◆ HOW TO COMPLETE THIS TASK ◆
Return each entry word for word. Leave the images out.

◆ MATERIAL PROVIDED ◆
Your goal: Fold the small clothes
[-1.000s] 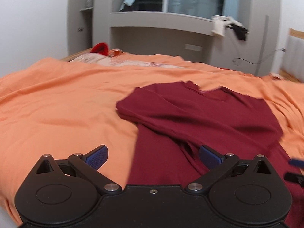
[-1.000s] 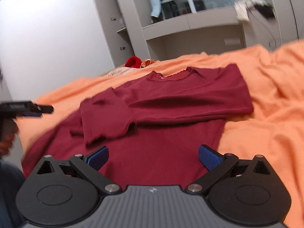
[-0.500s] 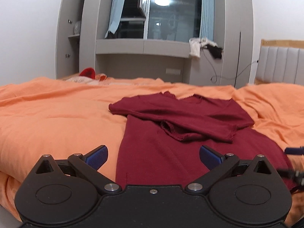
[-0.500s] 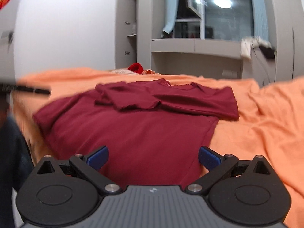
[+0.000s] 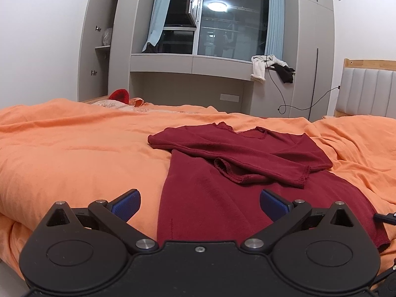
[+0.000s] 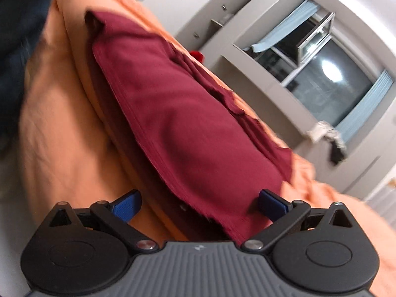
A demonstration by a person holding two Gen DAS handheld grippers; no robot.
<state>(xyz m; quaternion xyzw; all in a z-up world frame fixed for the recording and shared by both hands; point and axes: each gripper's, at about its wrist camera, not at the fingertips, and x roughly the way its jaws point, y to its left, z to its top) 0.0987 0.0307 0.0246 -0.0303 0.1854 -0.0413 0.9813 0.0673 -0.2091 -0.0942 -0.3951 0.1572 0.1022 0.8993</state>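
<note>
The maroon shirt (image 5: 222,190) lies on the orange bedspread (image 5: 74,153), collar toward the far wall. Both sleeves are folded across the chest, cuffs overlapping near the centre. The lower body of the shirt is spread flat, with the hem at the near edge of the bed.

The left gripper (image 5: 199,204) hovers above the hem area, fingers wide apart, holding nothing. One blue pad (image 5: 125,204) is over bedspread, the other over shirt.

The right gripper (image 6: 199,204) is rolled sideways at the shirt's (image 6: 178,123) hem corner. Its fingers are wide apart, and the hem edge lies between them, not clamped. This view is blurred.

A window (image 5: 232,17) with blue curtains (image 5: 274,17) is behind the bed.
</note>
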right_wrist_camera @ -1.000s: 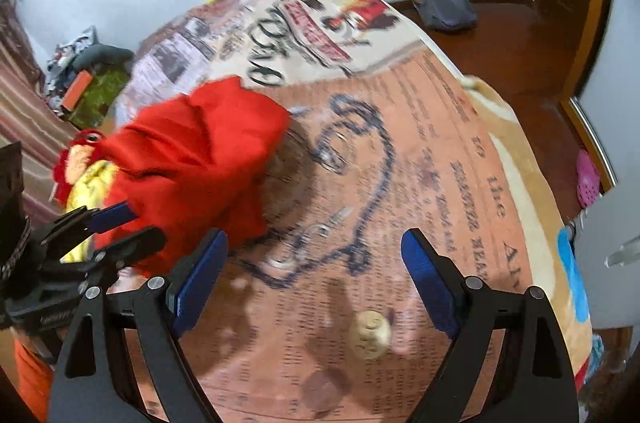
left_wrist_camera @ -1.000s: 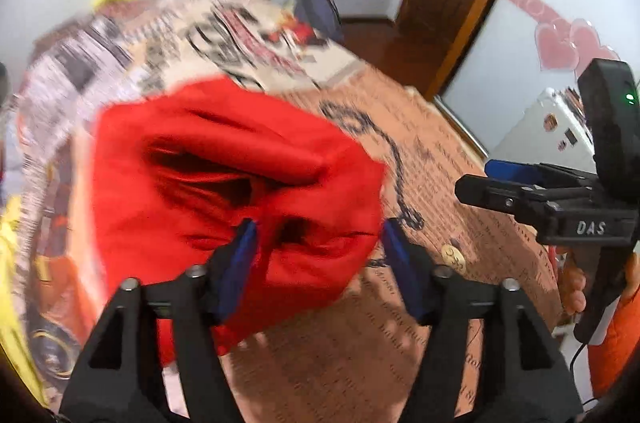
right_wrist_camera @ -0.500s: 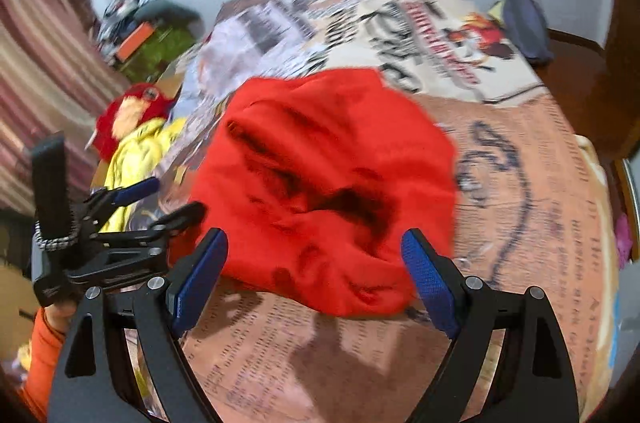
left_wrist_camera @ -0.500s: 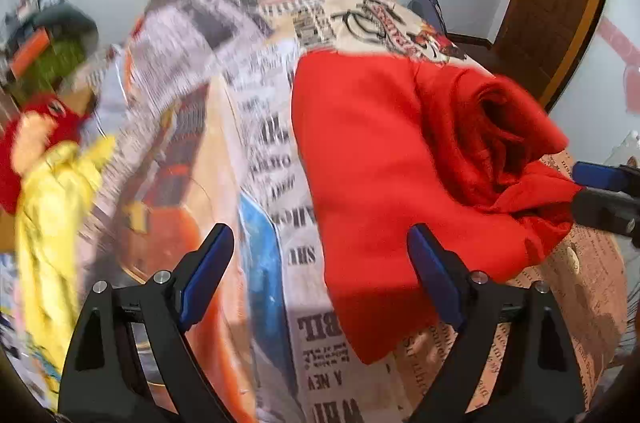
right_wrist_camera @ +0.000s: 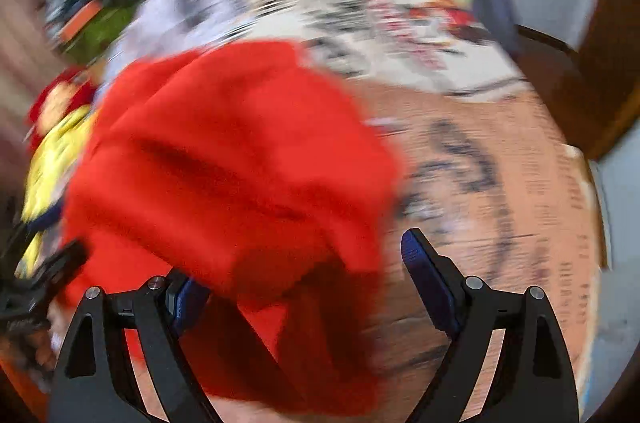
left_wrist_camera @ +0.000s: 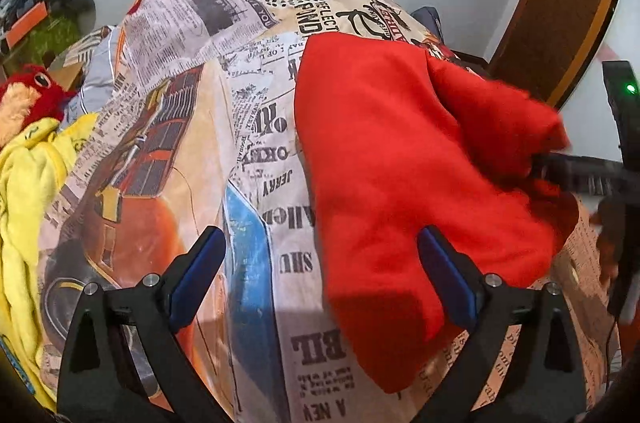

◆ EXPECTED ANSWER ◆
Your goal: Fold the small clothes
[-1.000s] 
[-1.000s] 
[-0.500s] 
[-0.500s] 
[+0.000s] 
[+0.000s] 
A demonstration by a person holding two Gen DAS handheld grippers; no robot.
<state>(xyz m; quaternion xyzw; all in a z-up world frame fixed for the recording and shared by both hands; point and axes: each gripper's, at about its wrist camera, not at the fingertips, and x roughly the way its jaws point, y to its left, z to its top) 0.0987 0.0307 0.0246 -0.0303 0.1854 -0.0413 0.9813 0.0673 -0.2091 -0.0942 -0.3951 0.1572 0.1022 0.8993</state>
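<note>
The maroon shirt (image 5: 222,190) lies on the orange bedspread (image 5: 74,153), collar toward the far wall. Both sleeves are folded across the chest, cuffs overlapping near the centre. The lower body of the shirt is spread flat, with the hem at the near edge of the bed.

The left gripper (image 5: 199,204) hovers above the hem area, fingers wide apart, holding nothing. One blue pad (image 5: 125,204) is over bedspread, the other over shirt.

The right gripper (image 6: 199,204) is rolled sideways at the shirt's (image 6: 178,123) hem corner. Its fingers are wide apart, and the hem edge lies between them, not clamped. This view is blurred.

A window (image 5: 232,17) with blue curtains (image 5: 274,17) is behind the bed.
</note>
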right_wrist_camera @ -1.000s: 
left_wrist_camera @ -1.000s: 
right_wrist_camera @ -0.500s: 
left_wrist_camera @ -0.500s: 
right_wrist_camera @ +0.000s: 
left_wrist_camera @ +0.000s: 

There is no more to the exercise.